• **What the exercise asks**
Show every line from the data below that includes "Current".

• **Information given**
= = = =

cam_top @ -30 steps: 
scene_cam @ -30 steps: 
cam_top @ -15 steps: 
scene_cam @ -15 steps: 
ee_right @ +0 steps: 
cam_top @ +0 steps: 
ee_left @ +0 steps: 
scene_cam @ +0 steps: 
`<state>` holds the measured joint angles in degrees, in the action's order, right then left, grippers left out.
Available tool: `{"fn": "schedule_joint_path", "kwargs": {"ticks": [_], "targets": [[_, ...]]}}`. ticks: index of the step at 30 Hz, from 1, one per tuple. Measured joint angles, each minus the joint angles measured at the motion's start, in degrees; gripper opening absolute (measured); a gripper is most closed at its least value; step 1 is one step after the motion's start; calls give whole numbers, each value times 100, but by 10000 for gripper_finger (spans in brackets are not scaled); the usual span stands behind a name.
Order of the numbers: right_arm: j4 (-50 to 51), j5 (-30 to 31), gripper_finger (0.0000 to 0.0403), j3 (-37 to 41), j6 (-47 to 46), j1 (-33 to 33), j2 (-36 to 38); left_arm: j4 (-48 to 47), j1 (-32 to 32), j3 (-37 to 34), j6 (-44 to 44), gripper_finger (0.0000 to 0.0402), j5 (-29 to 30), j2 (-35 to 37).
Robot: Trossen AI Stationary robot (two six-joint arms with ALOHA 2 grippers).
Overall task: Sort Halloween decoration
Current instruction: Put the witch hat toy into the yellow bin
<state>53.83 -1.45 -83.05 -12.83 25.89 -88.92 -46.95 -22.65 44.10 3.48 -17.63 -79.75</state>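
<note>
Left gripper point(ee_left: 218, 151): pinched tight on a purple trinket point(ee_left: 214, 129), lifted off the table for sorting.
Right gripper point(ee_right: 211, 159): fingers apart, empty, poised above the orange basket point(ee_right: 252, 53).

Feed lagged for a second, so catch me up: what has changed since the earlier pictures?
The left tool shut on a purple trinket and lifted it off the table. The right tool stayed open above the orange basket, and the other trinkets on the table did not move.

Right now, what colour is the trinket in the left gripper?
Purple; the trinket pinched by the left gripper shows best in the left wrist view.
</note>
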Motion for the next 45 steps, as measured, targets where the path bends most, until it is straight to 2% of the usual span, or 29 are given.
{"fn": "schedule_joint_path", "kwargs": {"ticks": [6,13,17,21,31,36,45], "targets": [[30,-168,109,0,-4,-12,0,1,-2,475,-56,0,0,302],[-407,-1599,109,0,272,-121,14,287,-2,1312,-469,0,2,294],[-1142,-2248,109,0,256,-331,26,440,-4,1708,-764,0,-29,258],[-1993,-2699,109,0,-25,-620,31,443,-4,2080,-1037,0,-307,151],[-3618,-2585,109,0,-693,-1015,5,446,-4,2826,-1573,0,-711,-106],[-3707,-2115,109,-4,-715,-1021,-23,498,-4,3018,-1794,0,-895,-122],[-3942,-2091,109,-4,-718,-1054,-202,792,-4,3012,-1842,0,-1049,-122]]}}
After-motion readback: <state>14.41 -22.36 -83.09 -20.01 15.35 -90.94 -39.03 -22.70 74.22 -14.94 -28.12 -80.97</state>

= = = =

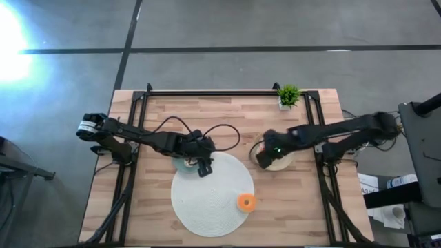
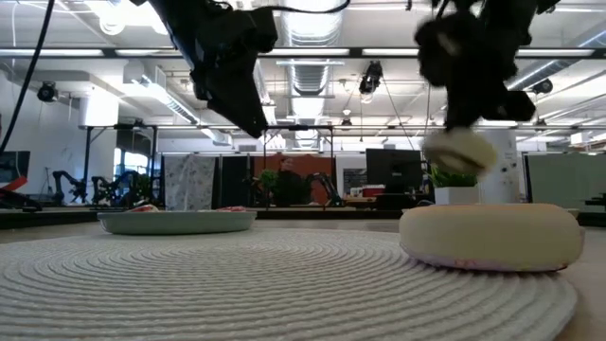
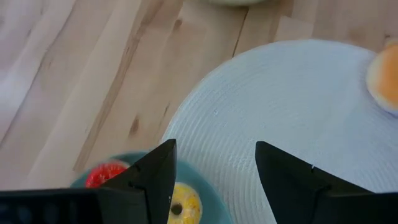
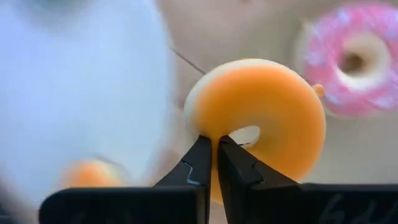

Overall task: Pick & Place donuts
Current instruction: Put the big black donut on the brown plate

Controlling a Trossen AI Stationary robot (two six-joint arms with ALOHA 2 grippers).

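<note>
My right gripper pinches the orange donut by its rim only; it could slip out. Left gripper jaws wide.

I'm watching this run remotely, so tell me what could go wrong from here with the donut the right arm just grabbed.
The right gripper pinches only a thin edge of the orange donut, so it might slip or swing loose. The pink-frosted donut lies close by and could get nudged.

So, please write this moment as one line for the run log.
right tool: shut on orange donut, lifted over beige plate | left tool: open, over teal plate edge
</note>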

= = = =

• **Task output**
Current instruction: Put the witch hat toy into the yellow bin
Current instruction: Put the big black donut on the brown plate

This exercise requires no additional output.